2.1

Preparation of highly supersaturated CMC/ACP solutions

The CMC solution was first prepared by mixing 200 mg of CMC powder (95%, Qingdao Hong Hai Biological Technology Co., LTD, Qingdao, China) with 40 ml of double-distilled water and stirring (1000 rpm) until the powder was entirely dissolved. Next, 55.68 mg of K ₂ HPO ₄ was added to the CMC solution under slight stirring (500 rpm). A total of 94.08 mg of CaCl ₂ ·2H ₂ O was then added to 10 ml of double-distilled water, and this solution was instilled into the CMC solution gently under continuous stirring to form a highly supersaturated CMC/ACP solution. The final concentrations of calcium and phosphate ions were 8 and 16 mM, respectively. The CMC/ACP solution was stored in a refrigerator at 4 °C.

Before the application of CMC/ACP, 1 ml of 1% NaClO was added to 10 ml of CMC/ACP, followed by mixing at 500 rpm for 5 min.

The diameters of the CMC/ACP solution and NaClO degraded solution were tested through Mastersizer laser particle size analyzer (Mastersizer 2000, Malvern, Worcestershire, UK).

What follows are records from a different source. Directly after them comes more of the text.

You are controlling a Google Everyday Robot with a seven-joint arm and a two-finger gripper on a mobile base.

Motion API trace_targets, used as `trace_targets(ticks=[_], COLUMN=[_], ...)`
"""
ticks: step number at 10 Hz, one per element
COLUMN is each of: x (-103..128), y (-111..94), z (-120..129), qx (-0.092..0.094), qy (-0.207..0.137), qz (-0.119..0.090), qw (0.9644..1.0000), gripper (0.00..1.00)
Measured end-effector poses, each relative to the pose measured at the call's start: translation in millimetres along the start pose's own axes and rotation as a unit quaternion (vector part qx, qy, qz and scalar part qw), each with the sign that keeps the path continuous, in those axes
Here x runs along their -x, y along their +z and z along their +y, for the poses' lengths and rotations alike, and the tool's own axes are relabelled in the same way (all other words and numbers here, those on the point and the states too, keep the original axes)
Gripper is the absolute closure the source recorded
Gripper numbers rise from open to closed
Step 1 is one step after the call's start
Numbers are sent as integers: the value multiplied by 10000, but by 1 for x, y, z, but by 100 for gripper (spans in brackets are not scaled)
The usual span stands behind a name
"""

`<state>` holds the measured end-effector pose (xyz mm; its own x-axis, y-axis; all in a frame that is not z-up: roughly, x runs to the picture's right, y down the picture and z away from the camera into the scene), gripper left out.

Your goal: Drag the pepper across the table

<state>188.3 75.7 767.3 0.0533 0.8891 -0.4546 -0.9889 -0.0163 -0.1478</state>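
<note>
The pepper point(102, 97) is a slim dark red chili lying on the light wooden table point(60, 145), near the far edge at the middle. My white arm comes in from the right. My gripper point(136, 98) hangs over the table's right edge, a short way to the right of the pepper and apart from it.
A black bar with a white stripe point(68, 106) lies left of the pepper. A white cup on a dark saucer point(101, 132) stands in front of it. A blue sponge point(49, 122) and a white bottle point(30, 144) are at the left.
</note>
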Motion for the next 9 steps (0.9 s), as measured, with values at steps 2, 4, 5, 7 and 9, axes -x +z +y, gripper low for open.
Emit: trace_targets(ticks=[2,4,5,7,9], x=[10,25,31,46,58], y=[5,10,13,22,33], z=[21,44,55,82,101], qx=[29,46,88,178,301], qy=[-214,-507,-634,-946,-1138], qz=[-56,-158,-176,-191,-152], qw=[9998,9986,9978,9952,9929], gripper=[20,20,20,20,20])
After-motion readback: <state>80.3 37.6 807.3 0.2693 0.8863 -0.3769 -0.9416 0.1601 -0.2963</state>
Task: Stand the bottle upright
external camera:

The size of the particles can be calculated and analyzed.

2.2

Tooth sample preparation

Ten human unerupted third molars were obtained from patients aged between 18 and 30 years who needed preventive extraction before orthodontic therapy at the Hospital of Stomatology, Tianjin Medical University. All the patients agreed to the study and signed the written informed consent forms. The inclusion criteria were that the enamel of the teeth was mature and without caries, cracks, or other defects and that the integrity of the teeth was destroyed. With the removal of the root and pulp, 4 wafers were sawn from the buccal, lingual, mesial, and proximal surfaces of each tooth to obtain similar enamel slabs and were randomly distributed into groups A–D, respectively. Forty enamel blocks of approximately 3 × 3 × 0.5 mm ³ (length × width × height) in size in the 4 groups were prepared and sealed with water-resistant nail varnish, except for a small window area (2 × 2 mm ² ) for demineralization and remineralization treatments. Before demineralizing treatment, all enamel samples were first cleaned through sonic oscillation for 30 min and were wiped with 75% ethyl alcohol repeatedly. Thereafter, 3 wafers from each tooth in groups A–C underwent demineralization treatment, prepared by coating a gel of 37% phosphoric acid (Gluma Gel, Heraeus Kulzer, Hanau, Germany) on the surface of the enamel for 30 s. One wafer from each tooth was left untreated as a natural tooth control in group D. Next, the samples were washed with sterile DI water for 60 s, sonicated again for 5 min, and stored at 4 °C in sterile DI water prior to use.

2.3

Synthesis and primary software test of guiding chimaeric peptides and assembly of nanoparticles

Two chimaeric peptides, Peptide A (SVSVGMKPSPRPGGGGSLEAWPATDKTKREEVD) and Peptide B (LEAWPATDKTKREEVD) as the control, were produced via solid-phase peptide synthesis at the Shanghai Top-peptide Co., Ltd. Peptide A was equipped with two functional motifs that control binding management and the transformation area together with the flexible peptide linker GGGGS. Peptide B was isolated from the binding domain, and both of the chimaeric peptides were labeled with FITC prior to fluorescence detection. The secondary structure of Peptide A was predicted using PSIPRED software ( http://bioinf.cs.ucl.ac.uk/psipred/ ).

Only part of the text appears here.